Data excerpts
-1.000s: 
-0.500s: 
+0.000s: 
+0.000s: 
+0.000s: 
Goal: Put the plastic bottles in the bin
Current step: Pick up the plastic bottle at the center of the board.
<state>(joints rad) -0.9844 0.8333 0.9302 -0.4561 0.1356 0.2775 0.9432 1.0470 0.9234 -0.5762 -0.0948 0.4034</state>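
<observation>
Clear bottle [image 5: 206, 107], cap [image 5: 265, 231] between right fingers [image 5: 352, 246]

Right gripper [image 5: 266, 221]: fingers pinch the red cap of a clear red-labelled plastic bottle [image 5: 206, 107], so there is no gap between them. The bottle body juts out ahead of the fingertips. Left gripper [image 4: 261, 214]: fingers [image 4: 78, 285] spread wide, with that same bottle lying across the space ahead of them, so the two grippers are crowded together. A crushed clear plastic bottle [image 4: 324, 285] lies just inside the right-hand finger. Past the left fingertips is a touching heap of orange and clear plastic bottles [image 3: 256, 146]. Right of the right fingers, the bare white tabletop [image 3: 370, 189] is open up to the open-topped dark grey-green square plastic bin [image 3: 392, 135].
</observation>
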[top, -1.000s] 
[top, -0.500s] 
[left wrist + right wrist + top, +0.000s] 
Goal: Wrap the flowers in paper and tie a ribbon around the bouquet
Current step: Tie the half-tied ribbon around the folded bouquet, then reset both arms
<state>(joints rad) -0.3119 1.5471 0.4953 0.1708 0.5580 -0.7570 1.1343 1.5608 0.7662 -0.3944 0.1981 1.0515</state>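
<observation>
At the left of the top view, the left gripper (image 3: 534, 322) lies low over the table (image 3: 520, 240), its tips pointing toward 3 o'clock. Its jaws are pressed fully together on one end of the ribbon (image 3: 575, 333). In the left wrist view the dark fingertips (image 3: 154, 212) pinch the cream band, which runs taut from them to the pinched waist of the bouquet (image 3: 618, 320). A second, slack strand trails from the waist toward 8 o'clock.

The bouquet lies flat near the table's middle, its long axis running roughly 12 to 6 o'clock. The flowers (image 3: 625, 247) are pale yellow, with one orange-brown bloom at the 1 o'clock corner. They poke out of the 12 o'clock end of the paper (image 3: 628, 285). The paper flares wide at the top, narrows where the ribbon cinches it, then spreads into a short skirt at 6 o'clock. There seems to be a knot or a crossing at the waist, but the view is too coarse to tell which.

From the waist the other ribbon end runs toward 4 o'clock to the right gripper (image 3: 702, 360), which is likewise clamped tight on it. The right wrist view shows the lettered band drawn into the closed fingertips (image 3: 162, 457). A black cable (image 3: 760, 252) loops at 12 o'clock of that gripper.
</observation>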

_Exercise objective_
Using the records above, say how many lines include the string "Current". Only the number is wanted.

_Answer below_
2